星野ネバサレ野球2年目の結実へ


虎戦士たちよ故障なくキャンプ乗り切れ

裏方さんの地道な努力ムダにするな

今年は優勝や

 沖縄から大阪に戻り、3日間の休みを取って、この日朝、安芸に入った。大阪を立つ時は大雨だったが、高知に着くと雨が上がったばかり。どんよりした空だったが、グラウンドは使える状態になっていた。

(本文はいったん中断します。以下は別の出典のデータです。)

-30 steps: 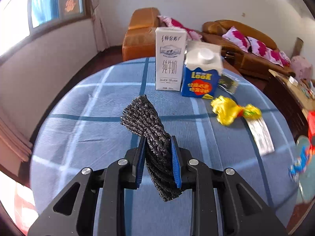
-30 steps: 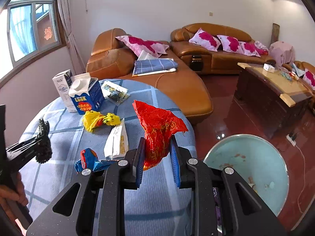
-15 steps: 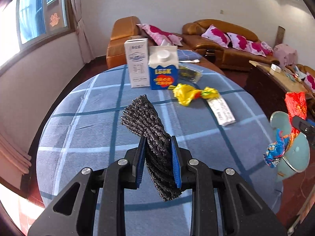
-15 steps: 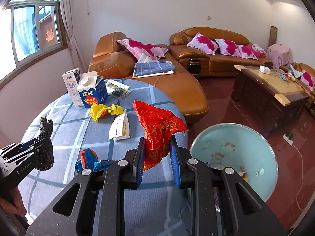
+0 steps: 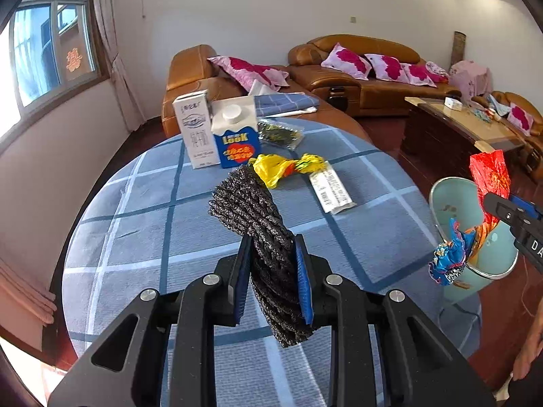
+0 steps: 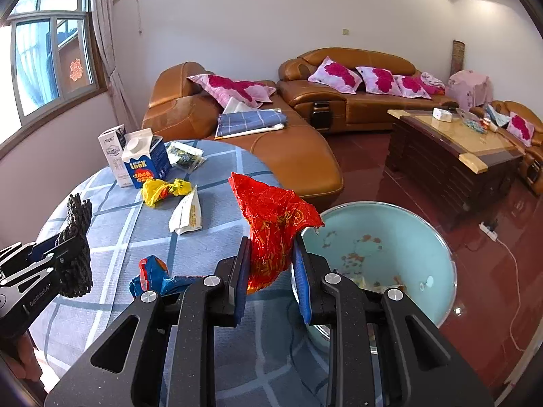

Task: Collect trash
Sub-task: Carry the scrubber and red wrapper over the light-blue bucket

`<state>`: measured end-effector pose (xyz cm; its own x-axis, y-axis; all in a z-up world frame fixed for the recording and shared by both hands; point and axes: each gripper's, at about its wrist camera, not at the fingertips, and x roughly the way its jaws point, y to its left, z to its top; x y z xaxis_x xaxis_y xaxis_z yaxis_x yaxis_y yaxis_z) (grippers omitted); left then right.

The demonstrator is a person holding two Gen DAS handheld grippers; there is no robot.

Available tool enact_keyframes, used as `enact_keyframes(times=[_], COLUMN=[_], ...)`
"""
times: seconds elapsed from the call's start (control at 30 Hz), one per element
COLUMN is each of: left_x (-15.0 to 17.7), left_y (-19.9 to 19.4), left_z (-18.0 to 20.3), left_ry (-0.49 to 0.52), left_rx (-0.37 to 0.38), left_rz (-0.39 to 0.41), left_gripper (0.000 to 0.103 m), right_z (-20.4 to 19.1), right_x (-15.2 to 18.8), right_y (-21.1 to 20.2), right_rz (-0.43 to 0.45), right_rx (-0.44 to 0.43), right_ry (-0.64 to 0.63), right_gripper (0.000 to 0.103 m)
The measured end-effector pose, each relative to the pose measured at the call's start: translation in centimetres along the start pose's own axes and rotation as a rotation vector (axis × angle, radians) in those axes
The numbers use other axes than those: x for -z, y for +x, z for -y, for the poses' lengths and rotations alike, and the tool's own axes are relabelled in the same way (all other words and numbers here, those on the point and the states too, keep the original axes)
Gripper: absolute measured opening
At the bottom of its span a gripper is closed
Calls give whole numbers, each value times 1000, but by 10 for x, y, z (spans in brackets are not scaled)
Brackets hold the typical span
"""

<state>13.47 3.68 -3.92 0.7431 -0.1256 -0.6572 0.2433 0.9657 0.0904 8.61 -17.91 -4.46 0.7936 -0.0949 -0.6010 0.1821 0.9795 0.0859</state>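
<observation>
My left gripper [image 5: 273,278] is shut on a black glittery wrapper [image 5: 258,224] and holds it above the blue checked table [image 5: 135,230]. My right gripper [image 6: 269,276] is shut on a red foil wrapper [image 6: 271,224] with a blue wrapper [image 6: 152,276] hanging below it, near the rim of the pale green bin [image 6: 380,254]. In the left wrist view the red wrapper [image 5: 490,176] and blue wrapper [image 5: 448,261] hang over the bin [image 5: 451,200]. On the table lie a yellow wrapper [image 5: 278,168] and a white packet [image 5: 331,190].
A white milk carton [image 5: 195,129], a blue LOOK carton [image 5: 236,135] and a clear bag [image 5: 278,134] stand at the table's far side. Brown sofas [image 6: 305,101] and a wooden coffee table [image 6: 451,149] lie beyond. The bin stands on the floor by the table's right edge.
Both grippers have swung right toward the bin. The bin is closer and larger in the right wrist view. Both grips are unchanged.
</observation>
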Motion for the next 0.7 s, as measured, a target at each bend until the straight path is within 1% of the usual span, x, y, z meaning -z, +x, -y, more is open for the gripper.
enact_keyframes(times=[0.33, 0.7], left_x=[-3, -7], left_y=[-7, 2], left_z=[25, 66], left_ry=[48, 115], left_rx=[47, 134], left_rz=[14, 12], left_gripper=[25, 25], right_z=[20, 50], right_x=[4, 9], right_y=[-2, -7], right_rz=[0, -1], right_rx=[38, 101], right_ry=[32, 59], right_gripper=[25, 25])
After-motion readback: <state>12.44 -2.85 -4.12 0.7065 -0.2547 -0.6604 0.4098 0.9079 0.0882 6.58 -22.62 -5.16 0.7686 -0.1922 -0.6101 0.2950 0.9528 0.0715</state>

 安芸での阪神キャンプ取材は10数年ぶり。懐かしさで胸が締め付けられる思いだった。あのころ、安芸でムチャをした30代。掛布がいて、岡田がいて、小林、江本、若菜、真弓。メーン球場の高台に立って、眼下に広がる海を見ながら、そんな名前が頭に浮かぶ。

 「そんな昔を思い出すというのは、年取った証拠でっせ」。せっかくのいい気分をブッ壊す声。デスクの寺尾に、報道部デスクの中村健が2人並んで待ち構えていた。「健よ、なんでオマエがここにおるんや」。社会面や芸能を扱う報道部デスクが安芸に出没。この不思議に横から説明してくれたのはABC朝日放送の早朝番組「おはようコール」の奈良修プロデューサーだった。「番組で阪神キャンプリポートを中村さんにお願いしたんですよ」という訳。

 毎週金曜日にブラウン管に登場している中村は安芸でも知名度抜群。寺尾と一緒に球場を歩いていると「健サ〜ン」とあちこちから声がかかる。「なんか僕が健のマネージャーみたい」と寺尾はぼやいたが、その番組に新しいリポーターとして出演する別府あゆみさんも同行。メチャクチャかわいい女性なので、皆さん、また「おはようコール」を見てください。

 そんなこんなで始まった安芸キャンプ取材。雨あがりのグラウンドを手入れし終わった阪神園芸の辻課長にバッタリ。この道25年。安芸のグラウンドのすべてを知る人物は、この日も朝7時には球場に来ていた。「選手が故障しないように、万全の状態にしておかんとね」。グラウンドがやわらかならコーチから「ベースランニングを繰り返すと、土が掘れてくる」と注文が入り、ローラーで丹念に固める。逆に固ければ「ノックの打球がはねてケガをする」ため水をまく。こんな作業を選手が来る前に仕上げる。

 「故障したら、こちらにも責任がある、と気になるから。一番怖いのが故障。それを防ぐために、いいコンディションを作るのが仕事」。裏方さんの地道な仕事は25日まで続く。これをムダにするな。選手たちよ、とにかく故障なく、まずキャンプを乗り切ろう。